Иванов зловредно торжествовал над разбитыми надеждами приятеля:
- И не надейся! Не можешь теперь и думать, что ее напечатают раньше, чем то, что там принес Лепетов. А то можешь и вовсе забыть о ней. Все, кончился "Звон"!
Апарцев вдруг действительно перестал думать о повести и надеяться на ее публикацию в ближайшем номере или когда-либо вообще, и весь сосредоточился на Иванове, который показался ему смешным. Человек этот был земным путем постижения путей небесных.
- Фортуна повернулась ко мне задом, - горестно рисовал Иванов. - И все-таки, как же я? Я должен спокойно проглотить отраву? Сделать вид, будто ничего страшного не произошло? Фортуна, фортуна, покажи личико! не забижай россиянина! Я живой человек, и у меня чаяния, потребности, к примеру сказать, потребность дышать, пить и питаться... а душа, она всегда на первом месте! Руки мои, разум, чувства мои - других не имею и иметь не буду, стало быть, должен их отстаивать, а тут все и вся против меня! Да мне сейчас представляется, что все мое предназначение в том, чтобы бороться с такими, как Лепетов, я сейчас почти уверен, что вся моя жизнь прошла в борьбе с этим самым Лепетовым, а "Звон" был мне в том подмогой и подспорьем! И вот эту опору выбивают у меня из-под ног, а я должен молчать, должен притворяться веселым, беспечным, устремленным к каким-то новым литературным хлопотам и заботам?
- Действительно, у тебя смешное положение, - согласился Апарцев, пряча усмешку. - Ты так усиливался всегда против Лепетова, так много говорил о его вредительстве, а Семочкин тебе подпевал, и вдруг этот самый Семочкин...
- Что ты мне перечисляешь то, что я и сам прекрасно знаю, что я сам тебе только что перечислил! - с раздражением перебил Иванов. - Мое положение может показаться смешным самому Лепетову и всяким сатирикам, людям, которым смешно все происходящее с русским писателем. А оно как раз очень бедственное и очень трагическое, это положение. Ну вот скажи, что мне теперь делать? И кроме того, эта попытка самоубийства... Я должен уйти из "Звона", это ясно, но куда же мне идти? Кто меня возьмет? Где я смогу пристроиться?
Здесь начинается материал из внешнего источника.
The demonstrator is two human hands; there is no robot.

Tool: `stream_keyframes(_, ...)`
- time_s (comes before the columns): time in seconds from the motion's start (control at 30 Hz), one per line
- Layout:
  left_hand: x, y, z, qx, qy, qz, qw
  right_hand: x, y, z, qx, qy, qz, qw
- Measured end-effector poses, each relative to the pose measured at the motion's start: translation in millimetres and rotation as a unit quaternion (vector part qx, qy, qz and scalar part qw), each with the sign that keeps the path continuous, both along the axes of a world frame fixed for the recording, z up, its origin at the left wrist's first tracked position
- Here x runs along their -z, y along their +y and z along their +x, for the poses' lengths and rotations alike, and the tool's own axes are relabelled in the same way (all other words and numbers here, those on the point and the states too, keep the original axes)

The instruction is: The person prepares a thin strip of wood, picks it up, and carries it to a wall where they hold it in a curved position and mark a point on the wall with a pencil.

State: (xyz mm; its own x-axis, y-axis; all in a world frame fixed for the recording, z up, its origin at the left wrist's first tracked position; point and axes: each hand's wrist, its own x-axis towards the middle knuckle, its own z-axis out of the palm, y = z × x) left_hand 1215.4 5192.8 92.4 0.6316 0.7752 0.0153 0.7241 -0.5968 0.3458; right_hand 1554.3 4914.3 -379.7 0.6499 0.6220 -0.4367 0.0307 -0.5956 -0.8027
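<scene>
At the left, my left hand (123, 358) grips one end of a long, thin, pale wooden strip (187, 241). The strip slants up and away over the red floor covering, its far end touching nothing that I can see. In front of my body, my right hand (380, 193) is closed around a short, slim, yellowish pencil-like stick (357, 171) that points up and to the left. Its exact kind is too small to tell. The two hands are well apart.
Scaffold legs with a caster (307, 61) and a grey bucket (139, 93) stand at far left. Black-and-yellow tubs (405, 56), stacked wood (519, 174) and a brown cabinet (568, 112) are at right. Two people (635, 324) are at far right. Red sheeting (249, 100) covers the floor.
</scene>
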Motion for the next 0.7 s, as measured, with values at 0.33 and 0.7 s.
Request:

- Тебе совсем не обязательно уходить из "Звона". Ты можешь занять свою особую позицию, даже осудить решение Семочкина. Или промолчать, выдержать паузу. А потом все вернется на круги своя. Лепетов опубликуется и уйдет, а в "Звоне" все останется по-прежнему.
- А как же принципы? - крикнул Иванов. - Нет, я должен уйти! Вопрос только, куда мне идти... Ах, как все шло хорошо и как все страшно и позорно в один миг рухнуло!
Иванов страдал, не вставая с дивана, прикованный к нему, распластанный, диван как будто даже засасывал его, словно болото, и Иванов, слабо поводя руками, на глазах становился утрированно тоненьким и плоским. Этот человек был одинок всегда, особенно в своем восстании на Лепетова, сделавшем его одержимым, а теперь, когда его предал Семочкин, на которого он привык ссылаться как на единомышленника, когда путь в "Звон" был фактически ему заказан, он был не просто чуджовищно и нелепо одинок, но как-то даже и показательно, с полной обрисовкой того, до чего ни в коем случае не должен доходить человек. В своем отчаянном положении он уже докатился до красного, как бы стертого наполовину наждаком, заплаканного лица дурака, давно переставшего сознавать, почему он, собственно, плачет. С этим несносным лицом он тихонько возился на диване, все еще умащиваясь, надеясь найти позу поудобнее. Апарцев понимал, что тут и впрямь драма и если что-то писать об Иванове, то лишь в самом серьезном тоне, не исключающем и некоторой приподнятости, но именно потому, что он с самого начала воспринимал происходящее с Ивановым как вероятный сюжет для очередного рассказа, относиться к его драме серьезно он не мог и в глубине воображения уже создавал образ заблажившего паяца. Иванов взволнованно относился к своей трагедии, оплакивал ее и все еще думал, что жить ему больше нельзя, а Апарцеву он был смешон, не потому, что действительно представлял собой что-то забавное, а потому, что воображение его, Апарцева, перекидывало ничего не подозревавшего об этом Иванова в нечто смешное, комическое.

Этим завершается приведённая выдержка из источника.